Says she: “I really felt I was put on earth to take care of Phil Graham. He was so glamorous that I was perfectly happy just to clean up after him. I did all the scutwork: paid the bills, ran the houses, drove the children. I was always the butt of family jokes. You know, good old mom, plodding along. And I accepted it. That’s the way I viewed myself.”
So much did she live in her husband’s shadow that in 1961, while he was negotiating to buy Newsweek, she withheld the news that she had tuberculosis. Only after the celebration did she mention it. Then she promptly went to bed for two months.
Post Managing Editor Howard Simons recalls of Graham, “She was like a new doe in the forest getting up on wobbly legs.” Sometimes literally. Donald Graham, 30, assistant general manager and heir apparent to the Post empire, remembers the first time his mother had to address the paper’s staff. “It was at the office Christmas part,” he says, “and the whole talk couldn’t have been more than two minutes long, most of it written by Art Buchwald. But a half-hour beforehand, there she was standing in front of a mirror with the four children, worrying over each word and asking our advice.” (Speech lessons haven’t quelled Graham’s dread of public speaking, so she generally reads her material.)

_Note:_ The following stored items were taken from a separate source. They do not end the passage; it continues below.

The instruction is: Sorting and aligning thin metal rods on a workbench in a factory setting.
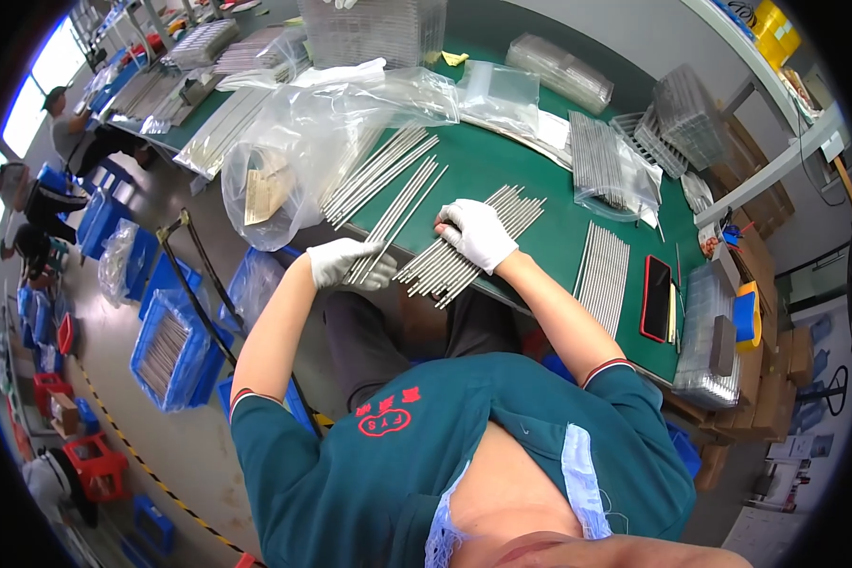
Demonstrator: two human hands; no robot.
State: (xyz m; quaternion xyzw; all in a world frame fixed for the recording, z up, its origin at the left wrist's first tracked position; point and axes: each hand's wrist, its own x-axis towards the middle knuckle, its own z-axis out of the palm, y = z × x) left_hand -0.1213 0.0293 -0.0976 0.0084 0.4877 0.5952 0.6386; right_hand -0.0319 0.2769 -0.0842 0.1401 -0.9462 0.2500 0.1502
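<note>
Head view showed both hands over a green tabletop (502, 156) near its front edge. The left hand (347, 263), in a white glove, was partly curled around a few slim grey metal rods (395, 206), which slanted away from it toward the upper right. The right hand (480, 234), also in a white glove, lay palm down with bent fingers across a thick bundle of grey metal rods (440, 273); whether it gripped any of them could not be told. The near ends of that bundle jutted past the front edge.

Beyond the left hand lay a loose group of silvery metal rods (381, 178), beside a large crumpled clear plastic bag (293, 142). Well to the right, a neat row of parallel grey rods (601, 276) lay flat, with a black smartphone in a red case (655, 298) just beside it. On the floor at left stood a blue plastic crate (202, 374) with more rods inside.
</note>
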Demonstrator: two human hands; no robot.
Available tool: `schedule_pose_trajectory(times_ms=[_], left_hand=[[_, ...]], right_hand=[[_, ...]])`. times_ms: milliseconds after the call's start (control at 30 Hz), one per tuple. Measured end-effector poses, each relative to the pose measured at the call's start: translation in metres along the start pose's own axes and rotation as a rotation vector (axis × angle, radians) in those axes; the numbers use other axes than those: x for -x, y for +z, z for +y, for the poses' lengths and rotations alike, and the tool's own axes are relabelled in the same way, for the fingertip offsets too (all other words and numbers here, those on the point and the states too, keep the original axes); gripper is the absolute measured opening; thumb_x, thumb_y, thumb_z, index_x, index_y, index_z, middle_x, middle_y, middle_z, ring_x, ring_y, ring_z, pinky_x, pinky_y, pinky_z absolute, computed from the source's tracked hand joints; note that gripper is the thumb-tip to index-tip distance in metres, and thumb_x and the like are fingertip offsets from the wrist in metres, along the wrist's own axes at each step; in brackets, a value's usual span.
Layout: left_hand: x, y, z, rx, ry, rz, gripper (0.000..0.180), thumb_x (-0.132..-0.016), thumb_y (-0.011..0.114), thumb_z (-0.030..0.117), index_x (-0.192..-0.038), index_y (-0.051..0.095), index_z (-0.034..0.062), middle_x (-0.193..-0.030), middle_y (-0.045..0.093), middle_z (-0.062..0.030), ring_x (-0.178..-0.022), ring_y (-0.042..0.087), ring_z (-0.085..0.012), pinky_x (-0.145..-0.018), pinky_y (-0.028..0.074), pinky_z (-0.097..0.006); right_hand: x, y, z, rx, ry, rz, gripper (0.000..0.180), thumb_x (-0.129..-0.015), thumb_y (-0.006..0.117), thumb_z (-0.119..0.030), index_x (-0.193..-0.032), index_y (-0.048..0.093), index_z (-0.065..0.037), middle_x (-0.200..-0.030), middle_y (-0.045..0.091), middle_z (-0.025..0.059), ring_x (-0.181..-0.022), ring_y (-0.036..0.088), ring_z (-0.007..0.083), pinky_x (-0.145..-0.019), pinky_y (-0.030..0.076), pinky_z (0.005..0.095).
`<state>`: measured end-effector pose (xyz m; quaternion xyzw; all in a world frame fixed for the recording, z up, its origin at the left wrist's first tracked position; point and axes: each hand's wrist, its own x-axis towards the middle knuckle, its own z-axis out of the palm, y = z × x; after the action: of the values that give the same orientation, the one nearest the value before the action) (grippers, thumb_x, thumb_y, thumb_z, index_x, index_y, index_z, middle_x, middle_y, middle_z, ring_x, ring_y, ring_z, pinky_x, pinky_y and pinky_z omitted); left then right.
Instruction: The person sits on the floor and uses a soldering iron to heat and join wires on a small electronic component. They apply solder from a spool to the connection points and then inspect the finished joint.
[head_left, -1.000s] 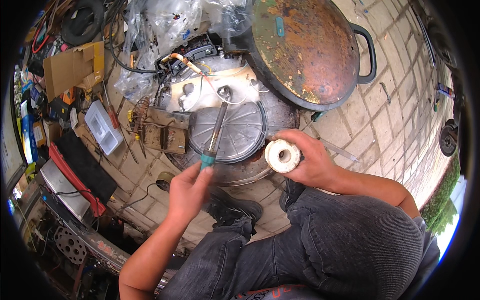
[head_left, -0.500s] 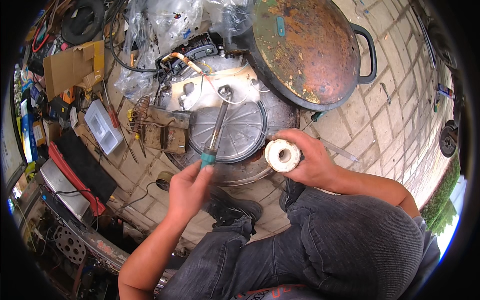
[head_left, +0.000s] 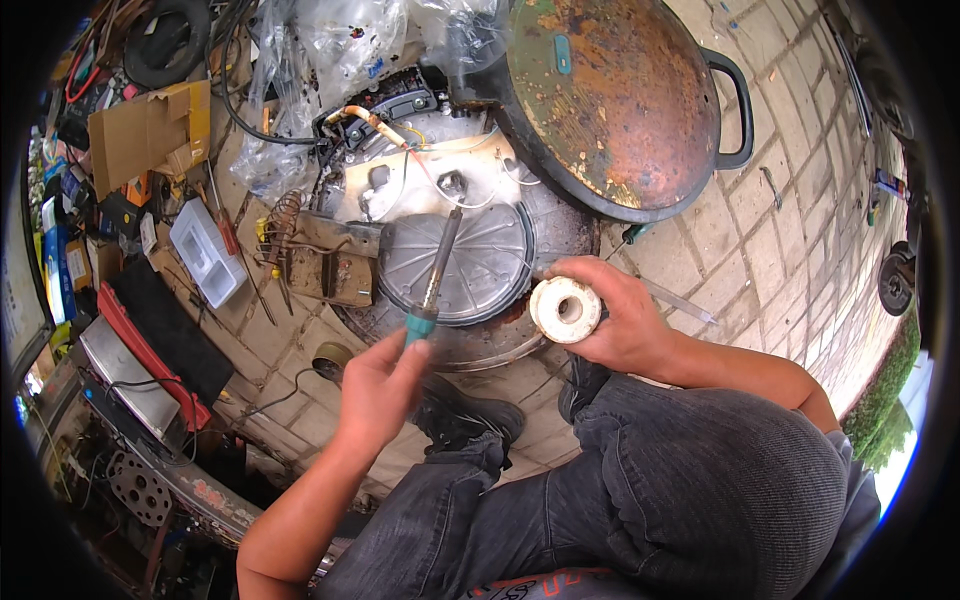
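My left hand (head_left: 378,392) is closed around the teal handle of a soldering iron (head_left: 439,268). Its metal barrel slants up over a ribbed round metal plate (head_left: 492,268) in the opened base of an appliance. Just beyond the tip lies a stained white insulating pad (head_left: 420,178) with a dark hole and thin wires (head_left: 428,172) across it. In my right hand (head_left: 630,325), to the right of the plate, is a dirty white spool (head_left: 549,318), its centre hole facing up; what is wound on it I cannot make out.
A large worn pan-shaped lid (head_left: 625,100) with a black handle stands at the back right. Left of the base are a rusty metal box (head_left: 350,278), a clear plastic tray (head_left: 208,252), a screwdriver (head_left: 228,235) and a cardboard box (head_left: 140,140). Plastic bags (head_left: 345,45) lie behind.
The soldering iron has drawn back slightly toward me, so its tip now sits lower, away from the pad's hole. My right hand and the spool stay nearly still.
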<state>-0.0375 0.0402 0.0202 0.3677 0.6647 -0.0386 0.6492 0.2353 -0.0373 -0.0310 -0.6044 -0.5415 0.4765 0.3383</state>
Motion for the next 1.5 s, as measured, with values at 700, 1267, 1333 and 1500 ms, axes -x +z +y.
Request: schedule_pose_trajectory(times_ms=[700,1267,1333,1500], left_hand=[[0.133,-0.085,-0.084,0.251,-0.17,0.139,0.022,-0.095,0.067,0.018,-0.104,0.067,-0.0031,-0.073,0.063,-0.0062,-0.053,0.056,-0.011,-0.047,0.044,-0.026],[0.104,-0.096,-0.205,0.216,-0.272,0.434,0.029,-0.096,0.063,0.026,-0.092,0.064,-0.0027,-0.071,0.063,-0.0069,-0.048,0.052,-0.011,-0.043,0.04,-0.027],[0.101,-0.097,-0.206,0.216,-0.272,0.424,0.029,-0.095,0.063,0.027,-0.093,0.065,-0.0027,-0.071,0.064,-0.0073,-0.049,0.053,-0.0112,-0.044,0.04,-0.028],[0.092,-0.095,-0.208,0.25,-0.268,0.389,0.027,-0.097,0.063,0.026,-0.09,0.062,-0.0003,-0.072,0.061,-0.0056,-0.047,0.052,-0.0106,-0.043,0.041,-0.026]], right_hand=[[-0.002,-0.025,-0.017,0.162,-0.071,-0.138,0.058,-0.068,0.089,-0.016,-0.117,0.06,-0.007,-0.108,0.069,0.0118,-0.095,0.07,0.0288,-0.081,0.056,0.0357],[-0.043,-0.055,-0.113,0.368,-0.223,-0.64,0.054,-0.065,0.088,-0.014,-0.11,0.059,-0.008,-0.103,0.07,0.0099,-0.093,0.068,0.0304,-0.081,0.054,0.0391],[-0.044,-0.048,-0.116,0.376,-0.24,-0.675,0.053,-0.065,0.087,-0.016,-0.11,0.06,-0.009,-0.103,0.07,0.0099,-0.092,0.068,0.0305,-0.081,0.053,0.0389],[-0.035,-0.035,-0.11,0.376,-0.227,-0.773,0.052,-0.067,0.085,-0.019,-0.111,0.062,-0.008,-0.098,0.068,0.01,-0.089,0.067,0.032,-0.079,0.053,0.04]])
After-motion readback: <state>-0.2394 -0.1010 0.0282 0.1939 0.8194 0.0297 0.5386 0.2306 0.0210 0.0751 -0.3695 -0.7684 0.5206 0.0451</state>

At the time, Graham not only “didn’t know quite where to look on the balance sheet for that important figure,” but wasn’t even sure how to give orders to a secretary. Moreover, she didn’t know how to give orders to men. Says she: “I had deferred to men for ages. They knew better.”
Worse, Graham’s own attitude was, “I figured everything was going all right—why upset them? Knowing she was unwanted in some offices, she went only to those where she was welcome. But gradually her confidence grew. As it did, some of those doubting men found themselves unemployed. Says one friend: “They were shocked. They couldn’t believe she had fired them. They were businessmen and they should have seen her as a businesswoman. But they didn’t.”
Actually, it wasn’t until Graham took the company public in 1971 that she plunged full force into the business side. When she did, heads rolled. In three years, she replaced two heads of the newspaper division. Other top-level changes were made—and remade–to the point where in 1974 and 1975 the Post had difficulty finding a new vice president to oversee all production departments. According to a Post article on Graham and the recent strike, the Post approached executives at more than half a dozen newspapers, but those the Post wanted most turned down the job—even when extremely high salaries were mentioned. The Post article quotes one former executive as saying, “The Washington Post is Jaws to the general-management and production personnel around the country.”
Graham takes full responsibility for the top-level firings. “I always thought,” she says, “if you worked hard enough and tried hard enough, things would work out. I was wrong.” She adds: “It haunted me. I wanted to get the problems straightened out.”
To a large extent, she has. Says securities analyst Lee Dirks: “Until the company went public it wasn’t run even to a normal degree with an eye on profitability. There weren’t the top executives saying, ‘We have to pay more attention to the bottom line.’ But today I have to give her credit—not that she knows all the financial ins and outs—but for amassing a group of executives that does.”
In one week recently, Graham spoke at the exclusive Economic Club of Chicago and at the Harvard business school. And that’s when this peculiar thing happened.
Permitted to accompany her to Chicago, I booked on the same flight and phoned her secretary to find out where Graham would be staying. The Ritz-Carlton, I was told. Without giving it a thought, I called the Ritz to reserve a room. No sooner had I hung up than the phone rang. Graham.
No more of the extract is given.